▶ _What you are asked to do_:
For the records below, print the lines from the line with "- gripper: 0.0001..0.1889" through the line with "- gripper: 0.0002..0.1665" exactly as written; include both end lines and exclude the rest.

▶ _Data supplied_:
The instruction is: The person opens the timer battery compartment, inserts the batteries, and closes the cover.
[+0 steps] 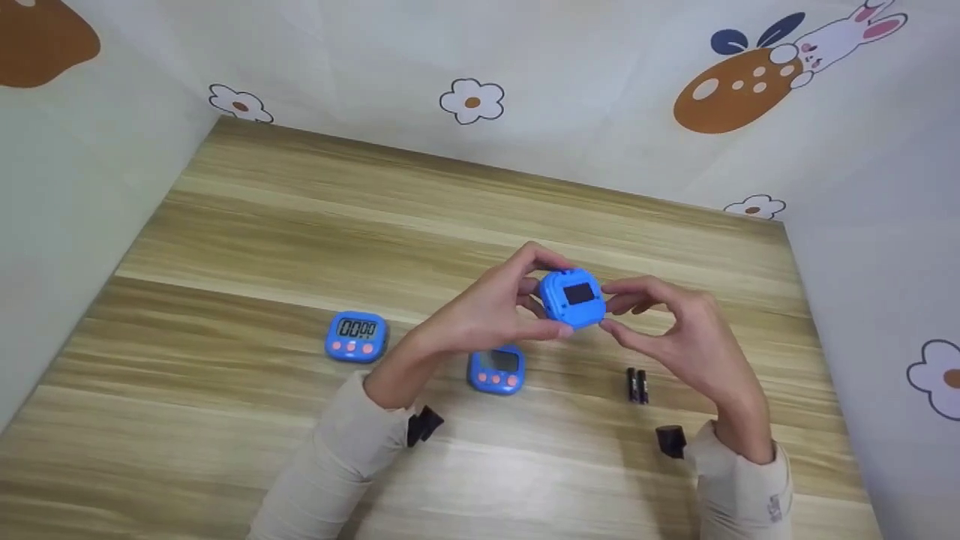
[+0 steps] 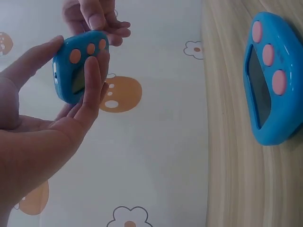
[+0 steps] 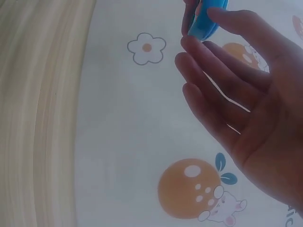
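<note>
A blue kitchen timer (image 1: 556,309) is held up over the table, its back with a dark rectangle facing the head camera. My left hand (image 1: 484,307) grips it by the left side, thumb at the lower edge and fingers at the upper. On the opposite edge, my right hand (image 1: 697,341) pinches a corner between thumb and fingertips. Orange buttons and part of the screen show on the timer's front (image 2: 75,56) in the left wrist view. Only a side of the timer (image 3: 205,23) appears in the right wrist view.
A second blue timer (image 1: 496,381) lies below the left hand, its screen blank. Further left, another timer (image 1: 356,349) displays 00:00. Two dark batteries (image 1: 637,385) lie side by side near the right wrist. Patterned walls (image 1: 375,97) close off the wood-grain table (image 1: 300,240).
</note>
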`<state>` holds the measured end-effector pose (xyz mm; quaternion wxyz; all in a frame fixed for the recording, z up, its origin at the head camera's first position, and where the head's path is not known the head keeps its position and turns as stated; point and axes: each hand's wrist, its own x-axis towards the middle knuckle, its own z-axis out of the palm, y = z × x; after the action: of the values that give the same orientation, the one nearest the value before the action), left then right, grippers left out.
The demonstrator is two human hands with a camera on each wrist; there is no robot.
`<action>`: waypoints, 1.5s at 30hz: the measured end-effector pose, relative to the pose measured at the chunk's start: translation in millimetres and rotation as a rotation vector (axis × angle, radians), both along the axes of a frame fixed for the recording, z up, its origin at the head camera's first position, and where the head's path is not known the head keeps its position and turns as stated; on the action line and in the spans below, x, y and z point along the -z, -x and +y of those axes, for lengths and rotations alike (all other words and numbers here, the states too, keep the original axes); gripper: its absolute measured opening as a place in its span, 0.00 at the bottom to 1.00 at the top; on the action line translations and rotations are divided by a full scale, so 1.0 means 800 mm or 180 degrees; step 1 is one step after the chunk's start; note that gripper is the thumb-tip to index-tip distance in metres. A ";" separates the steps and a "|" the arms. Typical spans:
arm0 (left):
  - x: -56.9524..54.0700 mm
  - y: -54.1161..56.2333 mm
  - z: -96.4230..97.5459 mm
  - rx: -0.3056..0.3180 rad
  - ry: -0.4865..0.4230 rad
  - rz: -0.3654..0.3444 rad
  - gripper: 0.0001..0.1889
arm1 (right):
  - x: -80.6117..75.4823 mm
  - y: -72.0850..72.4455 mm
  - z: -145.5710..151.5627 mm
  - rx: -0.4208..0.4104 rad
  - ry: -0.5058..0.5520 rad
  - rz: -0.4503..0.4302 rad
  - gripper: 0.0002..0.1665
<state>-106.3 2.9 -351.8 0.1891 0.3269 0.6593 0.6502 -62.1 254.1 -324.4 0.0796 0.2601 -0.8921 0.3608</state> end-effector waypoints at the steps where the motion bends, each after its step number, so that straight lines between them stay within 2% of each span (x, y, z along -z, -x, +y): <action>1: 0.001 0.000 0.001 -0.0075 0.0030 -0.0013 0.37 | 0.000 -0.001 -0.001 0.0009 0.0019 -0.0016 0.22; 4: 0.003 -0.002 0.006 -0.0317 0.0219 0.0046 0.41 | -0.003 -0.003 -0.005 -0.0067 0.0061 -0.0093 0.23; 9: 0.006 -0.009 0.016 -0.0675 0.0601 0.0262 0.43 | 0.009 0.000 -0.002 -0.0289 0.0040 -0.0330 0.39; 12: 0.006 -0.015 0.021 -0.0833 0.0689 0.0338 0.44 | 0.013 0.002 -0.006 -0.0311 0.0006 -0.0312 0.42; 16: 0.006 -0.020 0.026 -0.0970 0.0706 0.0423 0.44 | 0.016 0.004 -0.009 -0.0274 -0.0006 -0.0253 0.42; 20: 0.005 -0.020 0.025 -0.0951 0.0702 0.0432 0.44 | 0.017 0.004 -0.008 -0.0255 -0.0024 -0.0229 0.43; 23: 0.004 -0.019 0.024 -0.0777 0.0505 0.0169 0.40 | 0.018 0.005 -0.008 -0.0255 -0.0024 -0.0185 0.43; 28: 0.002 -0.020 0.024 -0.0461 0.0038 -0.0684 0.28 | 0.011 0.001 -0.018 -0.0278 0.0026 -0.0158 0.44; 31: 0.002 -0.022 0.027 -0.0471 -0.0090 -0.1012 0.25 | 0.000 -0.006 -0.029 -0.0299 0.0076 -0.0141 0.43; 36: 0.001 -0.025 0.032 -0.0557 -0.0350 -0.1451 0.23 | -0.014 -0.011 -0.039 -0.0341 0.0125 -0.0096 0.41; 41: 0.002 -0.026 0.034 -0.0456 -0.0764 -0.1855 0.22 | -0.014 -0.011 -0.040 -0.0346 0.0120 -0.0092 0.43; 45: 0.003 -0.026 0.034 -0.0434 -0.0919 -0.1977 0.23 | -0.013 -0.012 -0.041 -0.0319 0.0121 -0.0107 0.42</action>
<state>-85.2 30.4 -353.9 0.2886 0.0921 0.4918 0.8163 -52.3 221.7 -314.1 0.0513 0.2968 -0.8721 0.3855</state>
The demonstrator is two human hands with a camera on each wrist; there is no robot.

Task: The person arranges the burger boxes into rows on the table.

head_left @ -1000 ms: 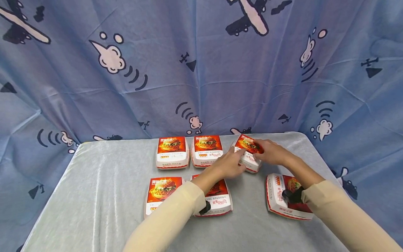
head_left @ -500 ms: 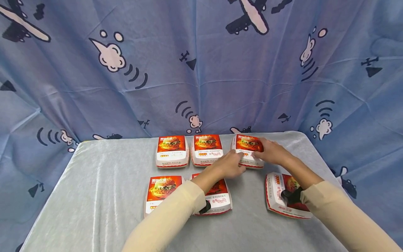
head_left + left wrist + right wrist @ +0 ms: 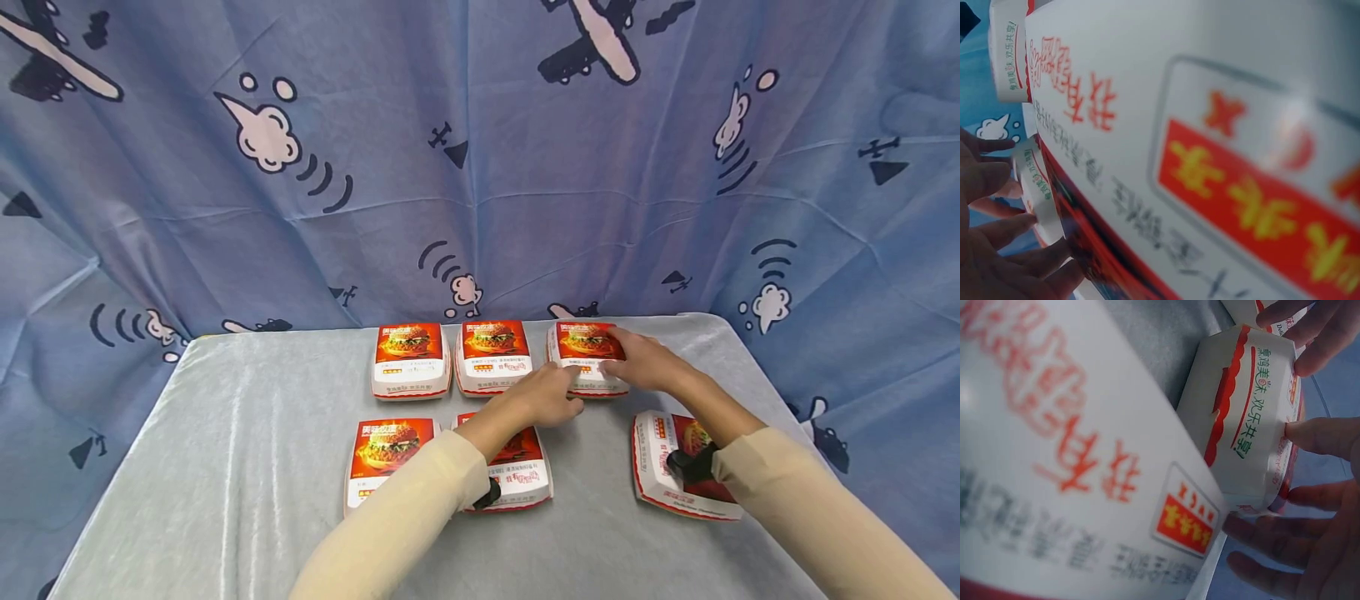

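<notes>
At the back right of the table, a burger box point(image 3: 588, 337) with a red lid picture sits between both hands, now square to the back row. My left hand point(image 3: 543, 396) holds its left front corner, one finger over the lid. From the right side my right hand point(image 3: 648, 360) grips it, thumb at the lid's front edge. In the right wrist view, the thumb point(image 3: 1322, 436) touches the box's upper front edge, while the other fingers lie along its side. The left wrist view shows fingers point(image 3: 1007, 231) of the left hand around the same box.
Two more burger boxes, one at the far left point(image 3: 408, 350) and one in the middle point(image 3: 491, 354), stand along the back. Nearer boxes are at the left point(image 3: 386, 454), under my left forearm point(image 3: 525, 479), and under my right wrist point(image 3: 660, 467). A blue curtain point(image 3: 375, 167) hangs behind the grey tablecloth point(image 3: 195, 467).
The back right burger box has turned from slanted to straight between my hands and shifted slightly left. Both hands have barely moved; the other boxes stay where they were.
</notes>
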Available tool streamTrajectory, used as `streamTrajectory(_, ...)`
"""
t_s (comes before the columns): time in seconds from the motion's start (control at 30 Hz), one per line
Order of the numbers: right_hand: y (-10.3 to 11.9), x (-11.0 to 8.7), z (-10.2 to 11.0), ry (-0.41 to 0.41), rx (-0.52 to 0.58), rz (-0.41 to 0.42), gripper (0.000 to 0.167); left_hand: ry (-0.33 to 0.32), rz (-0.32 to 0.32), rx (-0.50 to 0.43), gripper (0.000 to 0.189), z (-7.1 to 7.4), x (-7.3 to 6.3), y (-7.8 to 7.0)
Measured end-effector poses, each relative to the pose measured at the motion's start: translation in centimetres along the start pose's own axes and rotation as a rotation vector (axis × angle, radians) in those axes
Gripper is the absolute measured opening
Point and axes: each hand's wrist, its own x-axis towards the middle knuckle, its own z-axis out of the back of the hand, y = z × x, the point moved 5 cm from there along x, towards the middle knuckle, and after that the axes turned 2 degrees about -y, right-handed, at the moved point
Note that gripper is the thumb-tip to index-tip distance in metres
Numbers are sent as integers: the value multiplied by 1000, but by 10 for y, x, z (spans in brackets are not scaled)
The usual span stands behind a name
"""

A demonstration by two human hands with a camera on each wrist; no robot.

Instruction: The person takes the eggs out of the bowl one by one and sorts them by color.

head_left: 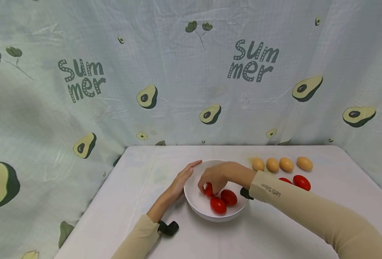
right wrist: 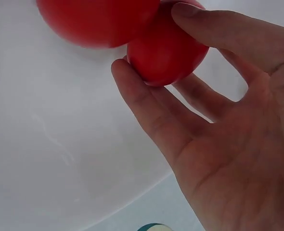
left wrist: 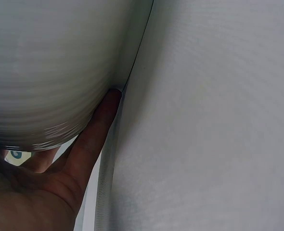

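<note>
A white bowl [head_left: 197, 208] stands on the table, with two red eggs [head_left: 218, 205] lying in its near part. My right hand [head_left: 217, 176] reaches down into the bowl and holds another red egg [right wrist: 166, 53] between thumb and fingers. In the right wrist view that egg sits right beside a second red egg [right wrist: 98, 19]. At the bowl's left side, my left hand [head_left: 179, 183] rests against the outer wall with its fingers extended. The left wrist view has this hand [left wrist: 50, 187] along the bowl's curved outside, one finger reaching to its lower edge.
Several orange-yellow eggs [head_left: 286, 164] lie in a row at the table's back right. In front of them are two more red eggs [head_left: 301, 182], one partly hidden by the right sleeve. A printed curtain [head_left: 178, 72] hangs behind the white table [head_left: 139, 180].
</note>
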Motion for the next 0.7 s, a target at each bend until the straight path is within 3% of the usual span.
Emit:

▶ _Expected answer_:
  - gripper: 0.0001..0.1889
arm1 (right):
  - x: -80.6117..75.4823 mm
  - y: -72.0850..72.4455 mm
  - z: -145.5710..151.5627 mm
  - rx: -0.4208..0.4104 rad
  - ry: -0.5058..0.5520 rad
  - rz: -0.4503..0.4302 rad
  - gripper: 0.0002..0.1665

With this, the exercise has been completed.